Abstract

Background There were no previous studies that have tried to find the prediction of papillary thyroid carcinoma (PTC) occurrence in Hashimoto’s thyroiditis (HT) that will advise early thyroidectomy in HT cases with high risk of progression to PTC. We aimed to use a panel of cluster of differentiation 56 (CD56), Hector Battifora mesothelial-1 (HBME-1), and cytokeratin 19 (CK19) to detect their predictive ability for HT progression into PTC. Patients and methods We included five groups of paraffin blocks that were retrieved from 70 patients. The first group included 20 cases of PTC, the second group included 20 samples from the same cases previously diagnosed as HT, the third group included 30 cases of HT, the fourth group included 30 samples from the same cases previously diagnosed as HT, and the fifth group had 20 cases of PTC without a history of HT. The sections were stained by CD56, HBME-1, and CK19 using immunohistochemistry. Results There is a significant difference between the second (HT that will be transformed to PTC) and the fourth (HT that will not be transformed to PTC) groups as regards CD56, HBME-1, and CK19 expression (P=0.012).
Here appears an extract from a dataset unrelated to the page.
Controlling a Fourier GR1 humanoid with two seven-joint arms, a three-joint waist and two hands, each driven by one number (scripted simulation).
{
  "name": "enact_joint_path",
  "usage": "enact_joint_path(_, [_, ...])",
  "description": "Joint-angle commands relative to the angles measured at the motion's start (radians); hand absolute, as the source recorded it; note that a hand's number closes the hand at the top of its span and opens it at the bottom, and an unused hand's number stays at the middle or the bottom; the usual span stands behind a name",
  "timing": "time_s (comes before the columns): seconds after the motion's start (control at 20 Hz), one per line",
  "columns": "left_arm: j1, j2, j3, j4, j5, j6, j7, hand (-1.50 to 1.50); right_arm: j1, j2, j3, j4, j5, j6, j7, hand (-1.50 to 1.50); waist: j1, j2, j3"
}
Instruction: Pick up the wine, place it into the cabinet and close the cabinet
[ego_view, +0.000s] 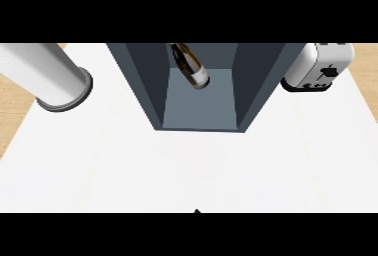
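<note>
You see the wine bottle (193, 67) inside the open cabinet (255, 85). Its long axis runs away from you, slightly slanted, with the wider labelled end nearer. No hand shows, so you cannot tell its state.

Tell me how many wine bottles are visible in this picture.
1. The wine bottle sits tilted inside the open cabinet, near the view's top centre. Others may be hidden behind the cabinet walls or deeper inside.

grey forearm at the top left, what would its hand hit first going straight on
Cannot tell: the hand itself is out of view. Only the forearm shows, left of the cabinet holding the wine bottle, so its heading is unclear.
</note>
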Motion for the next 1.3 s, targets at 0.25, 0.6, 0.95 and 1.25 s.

For the differentiation between HT that will be transformed to PTC from HT that will not be transformed to PTC, negative CD56 expression was of highest sensitivity (90%) and diffuse positive HBME-1 expression was of highest specificity (95.7%). Conclusion A combination of negative CD56 expression and diffuse positive HBME-1 could be used with high sensitivity and specificity in predicting PTC occurrence in certain cases of HT and these patients will be advised to early total thyroidectomy to avoid PTC occurrence in the future.